## REQUIRED WORK
Please restate every record below word for word and skip the pictures.

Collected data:
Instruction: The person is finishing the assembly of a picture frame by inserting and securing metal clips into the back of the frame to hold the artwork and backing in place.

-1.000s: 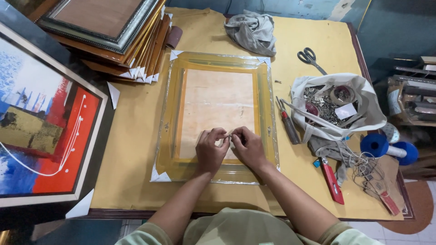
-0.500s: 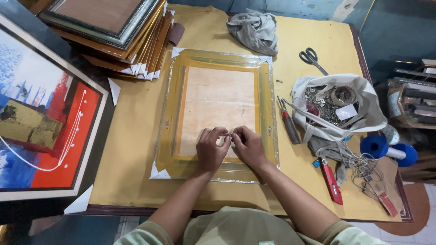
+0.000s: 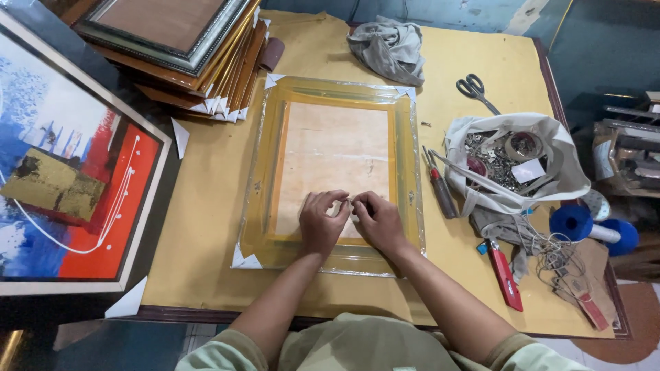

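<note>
A yellow picture frame (image 3: pixel 265 178) lies face down on the table, wrapped in clear film, with white corner guards and a pale backing board (image 3: pixel 337 151). My left hand (image 3: pixel 320 223) and my right hand (image 3: pixel 377 220) rest side by side on the near edge of the backing board. Their fingertips meet around something very small; what it is cannot be made out. Both hands have curled fingers.
A stack of frames (image 3: pixel 179 48) sits at the back left, a large red and blue painting (image 3: pixel 62 172) at the left. A grey cloth (image 3: pixel 388 45), scissors (image 3: pixel 474 89), a white bag of hardware (image 3: pixel 512 161), a screwdriver (image 3: pixel 440 189), a red cutter (image 3: pixel 504 275) and a blue spool (image 3: pixel 574 223) lie right.
Both hands stay at the same spot on the backing board; only the fingers shift slightly.
</note>
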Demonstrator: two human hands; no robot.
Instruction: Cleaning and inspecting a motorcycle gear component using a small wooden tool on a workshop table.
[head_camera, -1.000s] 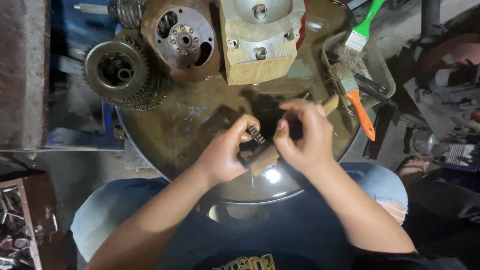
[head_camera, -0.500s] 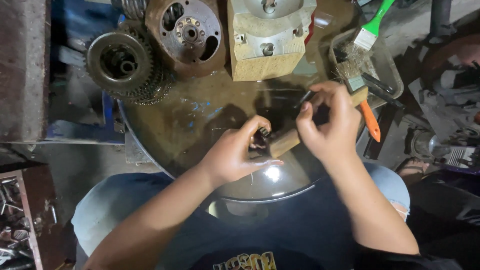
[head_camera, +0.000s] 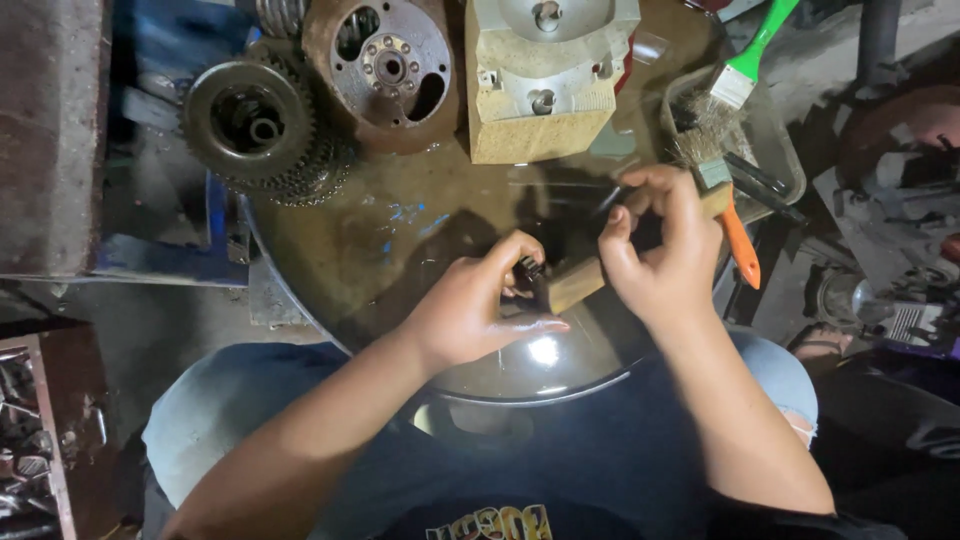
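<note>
The person sits over a round, oil-stained metal desk (head_camera: 400, 250). The left hand (head_camera: 470, 310) has its fingers (head_camera: 520, 250) pinched together on a small dark ribbed part (head_camera: 528, 268), held just above the desk surface near its front edge. The part touches the near end of a short wooden block (head_camera: 575, 285), which lies tilted, running up and to the right under the right hand (head_camera: 665, 250). The right hand's fingers are curled over the far end of the block, and thumb and forefinger close on a thin dark tool (head_camera: 610, 200); what kind of tool cannot be told.

At the back of the desk stand a rusted round flange with bolt holes (head_camera: 385, 65) and a pale metal housing block (head_camera: 540, 70), side by side. A dark gear cluster (head_camera: 260, 130) sits at the left rim. To the right, a clear plastic tray (head_camera: 775, 150) holds a green-handled brush (head_camera: 750, 60); an orange-handled brush (head_camera: 735, 235) lies beside the right hand.
</note>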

## OUTPUT
Instruction: The person is finishing the assembly of a picture frame by inserting and securing metal clips into the back of the frame to hold the artwork and backing in place.

-1.000s: 
-0.500s: 
+0.000s: 

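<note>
A yellow picture frame (image 3: pixel 265 178) lies face down on the table, wrapped in clear film, with white corner guards and a pale backing board (image 3: pixel 337 151). My left hand (image 3: pixel 320 223) and my right hand (image 3: pixel 377 220) rest side by side on the near edge of the backing board. Their fingertips meet around something very small; what it is cannot be made out. Both hands have curled fingers.
A stack of frames (image 3: pixel 179 48) sits at the back left, a large red and blue painting (image 3: pixel 62 172) at the left. A grey cloth (image 3: pixel 388 45), scissors (image 3: pixel 474 89), a white bag of hardware (image 3: pixel 512 161), a screwdriver (image 3: pixel 440 189), a red cutter (image 3: pixel 504 275) and a blue spool (image 3: pixel 574 223) lie right.
Both hands stay at the same spot on the backing board; only the fingers shift slightly.
</note>
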Demonstrator: two human hands; no robot.
Instruction: Cleaning and inspecting a motorcycle gear component using a small wooden tool on a workshop table.
[head_camera, -1.000s] 
[head_camera, -0.500s] 
[head_camera, +0.000s] 
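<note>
The person sits over a round, oil-stained metal desk (head_camera: 400, 250). The left hand (head_camera: 470, 310) has its fingers (head_camera: 520, 250) pinched together on a small dark ribbed part (head_camera: 528, 268), held just above the desk surface near its front edge. The part touches the near end of a short wooden block (head_camera: 575, 285), which lies tilted, running up and to the right under the right hand (head_camera: 665, 250). The right hand's fingers are curled over the far end of the block, and thumb and forefinger close on a thin dark tool (head_camera: 610, 200); what kind of tool cannot be told.

At the back of the desk stand a rusted round flange with bolt holes (head_camera: 385, 65) and a pale metal housing block (head_camera: 540, 70), side by side. A dark gear cluster (head_camera: 260, 130) sits at the left rim. To the right, a clear plastic tray (head_camera: 775, 150) holds a green-handled brush (head_camera: 750, 60); an orange-handled brush (head_camera: 735, 235) lies beside the right hand.
</note>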

The required output is complete.